The symptoms listed are some of the most common symptoms of lung cancer, however they could also be signs of other things as well, all of which a doctor would want to see you for:

Asthma

Chronic Obstructive Pulmonary Disease (COPD)

Pneumonia or a chest infection

It could be nothing to worry about, but it's worth getting checked to make sure.

Where to go for help

Your GP is the best person to see for help or advice but if you are struggling to contact them, there are some alternatives:

Call Assess+ on
01482 247111

Visit your local
walk in centre

Throughout 2019, we will also be running events throughout Hull where you can speak to the campaign team to get more information. Check out our social media for more information on how to find those.

Events

We will soon be adding our community events into a table below.
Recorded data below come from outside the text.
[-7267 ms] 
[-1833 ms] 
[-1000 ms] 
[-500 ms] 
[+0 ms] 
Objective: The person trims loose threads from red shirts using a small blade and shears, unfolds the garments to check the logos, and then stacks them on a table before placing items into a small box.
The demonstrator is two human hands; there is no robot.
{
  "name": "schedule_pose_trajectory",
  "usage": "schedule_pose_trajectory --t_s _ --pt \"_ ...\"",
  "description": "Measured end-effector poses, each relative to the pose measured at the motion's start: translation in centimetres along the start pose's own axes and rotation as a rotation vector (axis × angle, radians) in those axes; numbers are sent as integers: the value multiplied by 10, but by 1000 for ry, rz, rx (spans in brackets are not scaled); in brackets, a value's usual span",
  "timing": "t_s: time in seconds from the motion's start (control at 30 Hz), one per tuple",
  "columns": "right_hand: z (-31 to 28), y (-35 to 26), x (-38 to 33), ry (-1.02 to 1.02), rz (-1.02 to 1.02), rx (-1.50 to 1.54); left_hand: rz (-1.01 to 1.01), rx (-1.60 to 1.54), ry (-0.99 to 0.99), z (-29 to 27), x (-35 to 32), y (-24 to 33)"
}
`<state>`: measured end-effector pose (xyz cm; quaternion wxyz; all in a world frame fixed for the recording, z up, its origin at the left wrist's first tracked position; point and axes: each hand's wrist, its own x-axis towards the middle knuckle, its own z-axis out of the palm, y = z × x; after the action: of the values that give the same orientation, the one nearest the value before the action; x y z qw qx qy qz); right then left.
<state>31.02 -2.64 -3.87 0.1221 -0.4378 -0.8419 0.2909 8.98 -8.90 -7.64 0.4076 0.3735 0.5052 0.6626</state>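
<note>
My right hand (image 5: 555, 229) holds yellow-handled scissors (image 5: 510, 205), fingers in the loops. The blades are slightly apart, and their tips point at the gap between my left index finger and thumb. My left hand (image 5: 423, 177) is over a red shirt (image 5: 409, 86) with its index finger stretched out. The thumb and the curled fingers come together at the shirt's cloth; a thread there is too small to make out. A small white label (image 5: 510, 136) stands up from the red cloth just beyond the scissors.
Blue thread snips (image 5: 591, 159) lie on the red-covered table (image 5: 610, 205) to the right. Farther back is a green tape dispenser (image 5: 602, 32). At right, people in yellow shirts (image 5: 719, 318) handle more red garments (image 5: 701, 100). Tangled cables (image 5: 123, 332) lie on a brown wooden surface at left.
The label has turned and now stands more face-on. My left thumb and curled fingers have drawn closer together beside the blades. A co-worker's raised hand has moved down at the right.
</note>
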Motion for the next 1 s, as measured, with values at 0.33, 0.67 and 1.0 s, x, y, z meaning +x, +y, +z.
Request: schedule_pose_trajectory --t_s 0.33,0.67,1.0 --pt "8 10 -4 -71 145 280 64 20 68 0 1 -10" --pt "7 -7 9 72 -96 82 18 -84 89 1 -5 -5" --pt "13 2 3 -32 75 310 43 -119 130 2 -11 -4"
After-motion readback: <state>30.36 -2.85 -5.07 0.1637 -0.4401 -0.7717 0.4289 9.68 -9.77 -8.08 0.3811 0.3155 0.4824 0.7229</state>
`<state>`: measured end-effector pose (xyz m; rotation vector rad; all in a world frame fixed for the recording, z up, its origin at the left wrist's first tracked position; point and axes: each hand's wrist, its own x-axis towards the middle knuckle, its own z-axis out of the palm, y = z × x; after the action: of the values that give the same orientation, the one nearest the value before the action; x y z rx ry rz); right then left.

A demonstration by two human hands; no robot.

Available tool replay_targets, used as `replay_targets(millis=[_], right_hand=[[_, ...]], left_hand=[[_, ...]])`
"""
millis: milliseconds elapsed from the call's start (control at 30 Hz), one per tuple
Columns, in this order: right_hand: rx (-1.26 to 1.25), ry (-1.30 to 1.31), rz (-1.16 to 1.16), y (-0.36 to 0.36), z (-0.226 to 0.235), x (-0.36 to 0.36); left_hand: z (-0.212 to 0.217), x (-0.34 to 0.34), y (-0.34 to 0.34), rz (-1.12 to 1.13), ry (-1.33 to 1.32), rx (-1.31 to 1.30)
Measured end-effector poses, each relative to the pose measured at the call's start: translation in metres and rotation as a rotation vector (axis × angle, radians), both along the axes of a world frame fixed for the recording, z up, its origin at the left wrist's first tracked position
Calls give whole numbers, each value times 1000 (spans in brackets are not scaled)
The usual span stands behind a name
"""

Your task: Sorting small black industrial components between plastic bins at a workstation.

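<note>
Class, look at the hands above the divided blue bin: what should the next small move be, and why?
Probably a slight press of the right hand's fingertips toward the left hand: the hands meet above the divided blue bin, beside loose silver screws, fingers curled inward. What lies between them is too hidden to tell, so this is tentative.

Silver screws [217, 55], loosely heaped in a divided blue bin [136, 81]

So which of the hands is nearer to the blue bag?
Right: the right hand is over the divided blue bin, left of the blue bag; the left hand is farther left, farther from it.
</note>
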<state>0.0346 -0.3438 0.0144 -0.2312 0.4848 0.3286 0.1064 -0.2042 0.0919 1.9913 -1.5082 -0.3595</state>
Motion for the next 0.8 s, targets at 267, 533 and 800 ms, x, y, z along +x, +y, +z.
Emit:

Follow our social media to find out when the first events will be taking place.

Who we are

PEOPLE Hull is a research programme being delivered by Hull York Medical School (HYMS), and funded by Yorkshire Cancer Research.

The project aims to look at lung health in Hull and encourage those experiencing symptoms of poor lung health to visit medical professionals. The earlier symptoms are caught the better the chances for survival.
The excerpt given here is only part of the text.